The idea that moral thinking has nothing to contribute to economics has not proven true in human history.
On Oct 15, 2014, at 9:46 PM, David Morris wrote:
> Your post doesn't address the question of Austerity. Fly off to drama and blame if you want. Austerity does include a moral facet to economics. Austerity seems to project an individual's economic wisdom onto the whole of economic theory. Economics ain't that simple. I mostly ascribe to Keynes re. Depression economic theory. Krugman makes sense to me. I am trying to advocate for the best now bandage.
>
> All of your points are about politics and power. I agree that Banks are carnivores. We can't let them run wild. They think not about issues bigger that immediate profit, and ways to keep that profit continuing forever, as big as possible, damn the consequences.
>
> David Morris
>
> On Wednesday, October 15, 2014, Joseph Tracy <brook7 at sover.net> wrote:
> Highly debatable set of assertions disputed by many economists, particularly those who predicted the 2008 debacle. The " recovery' is once again fueled by questionable derivatives, and war profiteering." In a September 24th article titled “5 US Banks Each Have More Than 40 Trillion Dollars In Exposure To Derivatives, Michael Snyder warns:
>
> Trading in derivatives is basically just a form of legalized gambling, and the “too big to fail” banks have transformed Wall Street into the largest casino in the history of the planet. When this derivatives bubble bursts (and as surely as I am writing this it will), the pain that it will cause the global economy will be greater than words can describe.
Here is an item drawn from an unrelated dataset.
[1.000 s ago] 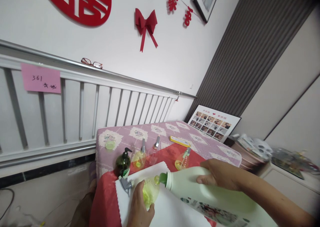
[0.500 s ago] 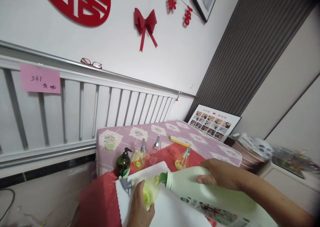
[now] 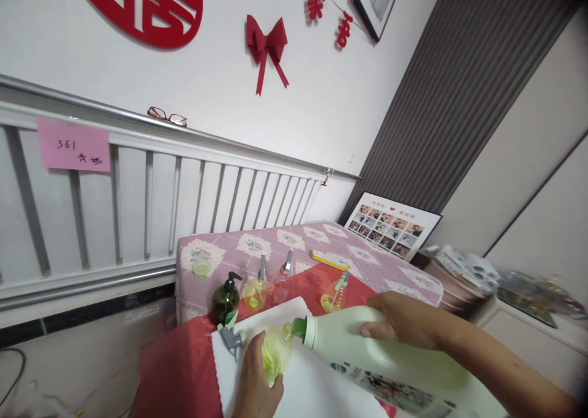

> The too-big-to-fail banks have collectively grown 37% larger since 2008. Five banks now account for 42% of all US loans, and six banks control 67% of all banking assets.
>
> Besides their reckless derivatives gambling, these monster-sized banks have earned our distrust by being caught in a litany of frauds. In an article in Forbes titled “Big Banks and Derivatives: Why Another Financial Crisis Is Inevitable,” Steve Denning lists rigging municipal bond interest rates, LIBOR price-fixing, foreclosure abuses, money laundering, tax evasion, and misleading clients with worthless securities.This is not real economic strength but the power of an empire facing self destruction. "
>
> The EU was based on flawed presumptions and even Germany is having to face that.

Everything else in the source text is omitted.